People spend many hours planting and harvesting together. There are also ceremonial moments, including exchanging experiences, eating together, and resting, a series of actions that reduce the hectic schedules of individualistic and capitalist production. This performance art does not abandon convention, nor does it intend to create an extraordinary event, not just to bring together groups of similar backgrounds, nor to shock or create uncomfortable experiences. It simply establishes a new daily habit, deep and simple, communal and diverse, engaging and caring. A spirit of hospitality permeates the entire experience.
OK, but what is welcome? What “Holiday/Umuarama” proposes is that spaces like cities can welcome wider biodiversity and complexity, can create new habits, break the violence and logic of Western commercialism and individualism, and live in harmony with life. Other possibilities re-establish the bond.
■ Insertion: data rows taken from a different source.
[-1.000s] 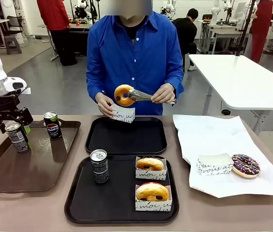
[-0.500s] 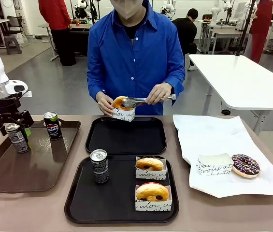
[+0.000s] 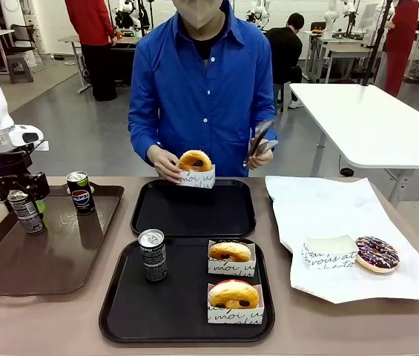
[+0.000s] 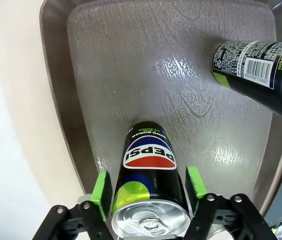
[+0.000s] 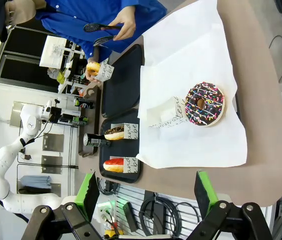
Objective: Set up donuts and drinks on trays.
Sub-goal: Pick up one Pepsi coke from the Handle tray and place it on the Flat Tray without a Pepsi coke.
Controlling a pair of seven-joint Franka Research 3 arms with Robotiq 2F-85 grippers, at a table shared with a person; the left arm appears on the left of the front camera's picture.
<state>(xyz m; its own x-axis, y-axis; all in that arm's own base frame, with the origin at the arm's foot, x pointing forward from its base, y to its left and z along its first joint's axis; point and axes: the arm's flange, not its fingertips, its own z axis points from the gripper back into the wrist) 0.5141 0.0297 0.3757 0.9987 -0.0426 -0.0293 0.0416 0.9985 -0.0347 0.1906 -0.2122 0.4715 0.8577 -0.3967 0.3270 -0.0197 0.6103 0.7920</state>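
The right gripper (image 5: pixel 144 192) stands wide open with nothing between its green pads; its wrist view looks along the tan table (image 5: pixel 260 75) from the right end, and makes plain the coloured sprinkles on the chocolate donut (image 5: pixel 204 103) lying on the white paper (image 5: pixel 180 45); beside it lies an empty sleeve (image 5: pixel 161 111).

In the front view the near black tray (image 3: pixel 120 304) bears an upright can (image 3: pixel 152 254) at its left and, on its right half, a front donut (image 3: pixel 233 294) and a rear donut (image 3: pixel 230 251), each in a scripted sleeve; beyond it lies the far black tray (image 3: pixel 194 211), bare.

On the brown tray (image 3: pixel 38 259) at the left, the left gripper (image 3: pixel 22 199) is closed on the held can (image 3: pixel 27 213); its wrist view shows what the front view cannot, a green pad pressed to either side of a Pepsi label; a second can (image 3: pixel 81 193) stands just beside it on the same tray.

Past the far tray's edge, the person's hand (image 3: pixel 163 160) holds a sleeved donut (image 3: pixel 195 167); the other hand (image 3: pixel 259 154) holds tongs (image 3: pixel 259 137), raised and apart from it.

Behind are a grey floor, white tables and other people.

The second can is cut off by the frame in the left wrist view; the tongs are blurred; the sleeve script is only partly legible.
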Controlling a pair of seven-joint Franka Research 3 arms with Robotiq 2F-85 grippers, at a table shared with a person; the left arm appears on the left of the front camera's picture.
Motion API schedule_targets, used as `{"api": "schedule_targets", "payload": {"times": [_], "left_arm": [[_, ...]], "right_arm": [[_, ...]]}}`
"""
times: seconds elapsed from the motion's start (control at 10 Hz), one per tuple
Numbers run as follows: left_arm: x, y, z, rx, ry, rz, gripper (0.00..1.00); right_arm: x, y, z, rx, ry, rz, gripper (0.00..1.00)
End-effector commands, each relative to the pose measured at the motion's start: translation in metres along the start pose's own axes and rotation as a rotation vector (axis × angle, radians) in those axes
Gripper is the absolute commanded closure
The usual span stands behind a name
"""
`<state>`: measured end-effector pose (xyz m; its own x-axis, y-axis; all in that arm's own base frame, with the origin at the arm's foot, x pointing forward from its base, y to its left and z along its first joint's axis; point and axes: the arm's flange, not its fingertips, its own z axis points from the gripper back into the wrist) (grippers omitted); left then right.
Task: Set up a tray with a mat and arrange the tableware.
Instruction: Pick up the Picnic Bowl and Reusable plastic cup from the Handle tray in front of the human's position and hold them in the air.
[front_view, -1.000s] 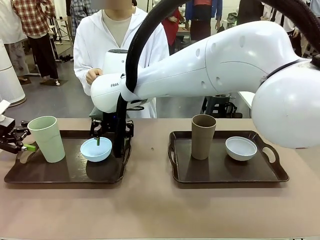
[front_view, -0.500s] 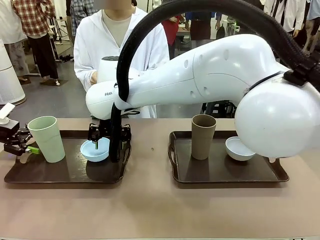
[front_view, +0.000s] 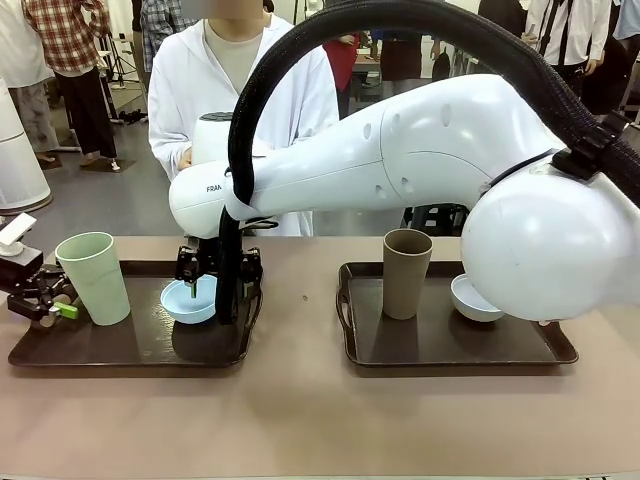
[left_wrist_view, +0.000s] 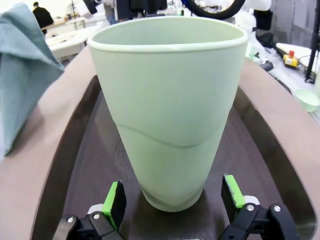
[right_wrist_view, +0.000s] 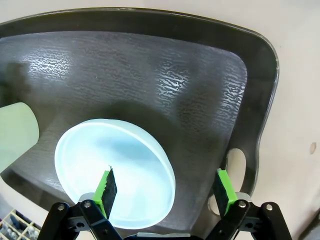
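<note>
Your right gripper (right_wrist_view: 165, 187), jaws apart, straddles rim of light blue bowl (right_wrist_view: 135, 150) near right edge of tray (right_wrist_view: 200, 75); closing may flip it; left gripper (left_wrist_view: 172, 197), apart at base of pale green cup (left_wrist_view: 170, 100), may topple it.

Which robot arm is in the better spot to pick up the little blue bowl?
Right. The right claw is open over the light blue bowl, one finger above its inside and one outside its rim. The left claw is open facing the pale green cup at the other end of the tray.
</note>
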<state>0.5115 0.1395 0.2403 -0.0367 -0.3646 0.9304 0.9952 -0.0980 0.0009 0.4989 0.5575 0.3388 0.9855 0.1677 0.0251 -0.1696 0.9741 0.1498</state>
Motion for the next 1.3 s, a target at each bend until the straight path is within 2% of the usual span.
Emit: {"api": "schedule_targets", "payload": {"times": [0.0, 1.2], "left_arm": [[0.001, 0.001, -0.008, -0.023, -0.016, -0.029, 0.0], [0.007, 0.012, -0.054, -0.023, -0.075, -0.113, 0.0]], "right_arm": [[0.009, 0.01, 0.0, -0.032, -0.011, -0.027, 0.0], [0.015, 0.018, -0.007, -0.041, -0.03, -0.039, 0.0]]}}
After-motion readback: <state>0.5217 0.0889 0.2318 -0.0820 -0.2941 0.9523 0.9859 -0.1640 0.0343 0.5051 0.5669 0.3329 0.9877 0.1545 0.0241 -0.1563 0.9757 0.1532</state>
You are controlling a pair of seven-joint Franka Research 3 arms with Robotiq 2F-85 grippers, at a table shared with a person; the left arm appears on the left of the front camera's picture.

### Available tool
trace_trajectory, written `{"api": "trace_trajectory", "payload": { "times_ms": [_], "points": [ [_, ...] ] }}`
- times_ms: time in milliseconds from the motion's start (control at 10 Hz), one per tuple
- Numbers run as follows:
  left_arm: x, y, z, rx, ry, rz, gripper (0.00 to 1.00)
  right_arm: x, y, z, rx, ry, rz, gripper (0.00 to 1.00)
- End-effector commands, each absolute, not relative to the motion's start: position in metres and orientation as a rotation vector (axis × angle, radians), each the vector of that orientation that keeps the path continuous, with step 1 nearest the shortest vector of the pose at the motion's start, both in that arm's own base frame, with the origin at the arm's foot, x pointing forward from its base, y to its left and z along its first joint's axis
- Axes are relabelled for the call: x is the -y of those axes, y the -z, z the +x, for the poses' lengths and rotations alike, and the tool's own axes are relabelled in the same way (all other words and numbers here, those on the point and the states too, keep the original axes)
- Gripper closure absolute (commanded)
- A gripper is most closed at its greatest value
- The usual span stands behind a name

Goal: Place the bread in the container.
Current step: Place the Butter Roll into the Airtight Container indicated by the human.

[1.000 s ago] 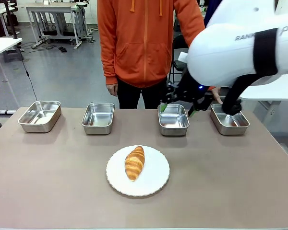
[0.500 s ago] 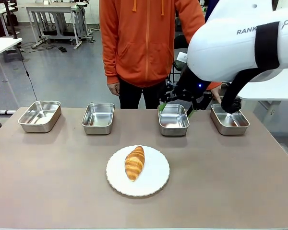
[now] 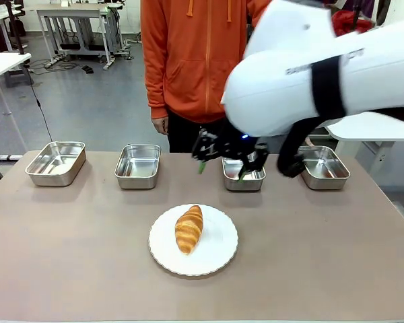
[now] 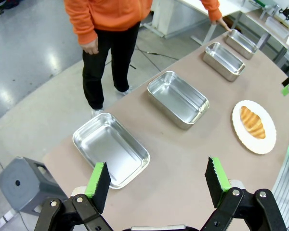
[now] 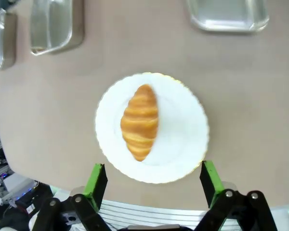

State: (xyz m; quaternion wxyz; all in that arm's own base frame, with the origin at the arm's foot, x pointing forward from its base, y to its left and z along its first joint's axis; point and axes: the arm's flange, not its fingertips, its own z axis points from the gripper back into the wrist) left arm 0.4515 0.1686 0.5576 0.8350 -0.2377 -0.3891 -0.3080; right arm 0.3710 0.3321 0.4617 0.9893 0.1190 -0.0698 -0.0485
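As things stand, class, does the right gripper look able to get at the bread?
Probably yes: the right gripper, open, points at the bread, which lies uncovered on the white plate, nothing between them.

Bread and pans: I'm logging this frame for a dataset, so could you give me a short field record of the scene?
bread: lying on the white plate, untouched
white plate: middle of the table, near side
steel pans: four in a row along the far side, nothing seen in them
right end effector: open, aimed down at the bread, apart from it
left end effector: open, holding nothing
person: standing at the far side
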Motion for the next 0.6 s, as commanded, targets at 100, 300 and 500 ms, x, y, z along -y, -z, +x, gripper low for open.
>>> {"api": "trace_trajectory", "payload": {
  "times_ms": [100,300,500],
  "points": [
    [-0.169,-0.559,0.451,0.838,0.657,-0.510,0.00,-0.389,-0.445,0.383,0.071,0.217,0.182,0.00],
    [-0.169,-0.559,0.451,0.838,0.657,-0.510,0.00,-0.414,-0.425,0.383,0.031,0.236,0.120,0.00],
    [-0.169,-0.559,0.451,0.838,0.657,-0.510,0.00,-0.428,-0.405,0.386,-0.011,0.218,0.078,0.00]
  ]
}}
In my opinion, Hangout/Umuarama opens up the possibility of experimentation to explore the creation of new habits at the heart of the machine-like urban labyrinth of our consumerist and extractive society. Every different habit spreads hope and cracks the system.
This experimental act echoes the concept of porosity, an idea derived from Benjamin, and for Ernst Bloch, Mássimo Cacciari, urban planners Thought by Bernardo Secchi et al.
Pores break the homogeneity of the city, embracing the diversity of life within the city: the life of those elements that sustain the city, the soil that nurtures those lives, all the interactions of different life with its environment. Pores in the city allow subjects of different classes or species to communicate with each other, seeking to respect common rights, as opposed to erecting barriers, high walls or sieges.
In Eduardo Sombini’s recent interview with Italian architect and urban planner Paola Viganò, the architect stated that “every city, big or small, can participate in and Be a part of this experiment… It is possible to imagine the capillaries of cities in relation to non-human populations, the key is to see the whole area as a living being in which other beings live. We must treat them (non-humans) See it as life. When you do that, your perspective has shifted.”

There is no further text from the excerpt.